November 1…2…3. Her handwriting had been slightly loopier back then, more open, not so tight and neat. He read through the entry for the day: arriving slightly late for work because of a breakdown on the metro. A conversation with Dr Bouvier, her boss, about a lecture he was preparing for a conference later that month in Geneva. He’d asked her to go with him as his assistant. She’d said yes, but now, as she was writing her diary, she was having doubts. Did he want something else from her? Without spelling it out clearly, it seemed the young Sofía was worried that her employer was fishing for a romantic weekend, away from the eyes of his wife and the other workers at the clinic.
Then details of what she’d had for lunch: a chicken salad with a tarragon sauce and a glass of fizzy mineral water.
And at the end, the now familiar list of names–eight that day. Most of them were French, but three were clearly Spanish girls, taking advantage, no doubt, of the presence of their compatriot there, someone they could understand and who could understand them. He read the names aloud to himself as his finger skimmed along the page: Josefa Fernández, Ana Pastor Sampedro, Lucía Bautista. And there, just beside the last name, in the same red ink he’d seen in her more recent diary, was a tiny little ‘x’, barely visible unless he brought the book closer to the lamp.
He heard a car pull up outside. Soon a couple of Municipales would be forcing their way in, sniffing around, asking questions. Should he stay here and waste time explaining? Or leave now? He’d found what he was looking for, and suddenly there was a lot he needed to do. Urgently.
He got up, switched the lamp off and ran to the open window in the bedroom. But already he could hear footsteps downstairs in the hallway; it was too late. He skipped back down the corridor and into the kitchen. It had a window looking out on to the back of the block of flats with a small balcony. Forcing the bolt, he stepped outside into the sunshine, tiptoeing around a couple of spare orange butane gas bottles to peer over the
edge. As he’d hoped, the flat underneath, on the first floor, had a much larger balcony. He could lower himself over the edge from the rails where he was standing now: the drop wouldn’t be too far for him to make a safe jump.
He felt his new shirt rip at the stitching under the arm as he reached over and held his weight, his body hanging like a swaying pendulum. He should have gone to a better shop than Zara.
Inside the flat, he could hear the door being opened from the hallway. Somehow the Municipales must have got hold of a spare key. It wouldn’t take them long to find the open kitchen door out on to the balcony. He had to jump. Now.

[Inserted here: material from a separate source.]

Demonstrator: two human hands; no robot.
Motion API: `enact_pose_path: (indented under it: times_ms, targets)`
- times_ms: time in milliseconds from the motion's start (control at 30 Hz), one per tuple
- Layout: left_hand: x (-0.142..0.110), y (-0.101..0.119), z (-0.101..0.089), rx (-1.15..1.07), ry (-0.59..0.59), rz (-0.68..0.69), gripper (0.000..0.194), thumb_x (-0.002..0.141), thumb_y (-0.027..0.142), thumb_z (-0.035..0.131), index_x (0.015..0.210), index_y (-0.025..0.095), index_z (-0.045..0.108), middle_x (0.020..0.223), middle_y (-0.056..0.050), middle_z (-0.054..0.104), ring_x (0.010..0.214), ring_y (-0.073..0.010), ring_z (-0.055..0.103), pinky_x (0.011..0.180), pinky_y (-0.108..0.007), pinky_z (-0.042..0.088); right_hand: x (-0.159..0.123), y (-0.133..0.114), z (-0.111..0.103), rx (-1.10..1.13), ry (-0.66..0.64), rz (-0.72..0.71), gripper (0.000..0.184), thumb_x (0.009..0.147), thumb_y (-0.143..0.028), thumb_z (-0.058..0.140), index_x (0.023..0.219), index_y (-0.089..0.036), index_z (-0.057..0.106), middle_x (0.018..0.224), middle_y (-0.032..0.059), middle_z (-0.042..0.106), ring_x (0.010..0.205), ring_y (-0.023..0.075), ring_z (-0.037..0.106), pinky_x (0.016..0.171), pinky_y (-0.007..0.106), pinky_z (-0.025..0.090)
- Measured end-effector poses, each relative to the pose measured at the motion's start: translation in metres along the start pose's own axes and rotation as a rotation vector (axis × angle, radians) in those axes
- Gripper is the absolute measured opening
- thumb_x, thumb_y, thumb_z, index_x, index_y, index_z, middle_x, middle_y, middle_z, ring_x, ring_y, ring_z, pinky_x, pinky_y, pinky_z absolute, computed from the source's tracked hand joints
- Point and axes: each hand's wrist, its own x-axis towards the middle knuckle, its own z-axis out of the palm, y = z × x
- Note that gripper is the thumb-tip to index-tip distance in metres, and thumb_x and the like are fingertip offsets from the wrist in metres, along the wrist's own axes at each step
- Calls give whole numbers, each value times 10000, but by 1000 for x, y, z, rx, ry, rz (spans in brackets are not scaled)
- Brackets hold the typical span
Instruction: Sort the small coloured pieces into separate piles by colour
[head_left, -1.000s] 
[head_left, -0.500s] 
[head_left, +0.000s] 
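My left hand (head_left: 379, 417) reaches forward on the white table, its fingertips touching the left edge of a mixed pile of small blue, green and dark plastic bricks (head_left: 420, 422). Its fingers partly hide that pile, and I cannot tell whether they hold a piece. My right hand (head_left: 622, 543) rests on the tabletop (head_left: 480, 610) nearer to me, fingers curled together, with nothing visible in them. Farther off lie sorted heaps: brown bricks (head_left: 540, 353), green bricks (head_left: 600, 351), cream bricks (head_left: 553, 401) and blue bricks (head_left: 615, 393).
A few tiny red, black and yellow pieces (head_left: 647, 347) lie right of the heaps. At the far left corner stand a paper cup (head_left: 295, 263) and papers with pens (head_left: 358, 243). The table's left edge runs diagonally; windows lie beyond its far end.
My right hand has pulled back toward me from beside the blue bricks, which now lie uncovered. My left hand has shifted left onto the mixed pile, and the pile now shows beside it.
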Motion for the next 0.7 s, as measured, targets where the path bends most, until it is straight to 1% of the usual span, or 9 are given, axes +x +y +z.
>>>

His feet stung as they took the impact. He lost his balance and rolled back on to his haunches as the fall pushed him hard into the balcony floor below. Stumbling to get up, he could hear voices above in the flat he’d just left. He ran to the edge to find some way down to the ground floor, and the alleyway that ran along the side of the building. If he could just see some way of getting down there that didn’t involve breaking an ankle. Already his bones were complaining about the first jump. He wasn’t used to this kind of thing any more. Part of the problem of being a chief inspector, and being expected to get others to do the running around for you. But this was his kind of police work, on the move, adrenalin rushing, chasing his man down. Or in this case, scampering blindly to avoid the biggest problem a policeman ever faced–other policemen.
He could hear the Municipales pounding about in the flat above. Any minute now they would look over the kitchen balcony and see him standing there. At which point not only would he have to explain who he was, and why he was here, but also why he was acting more like a thief than a member of the Policía Nacional’s executive branch.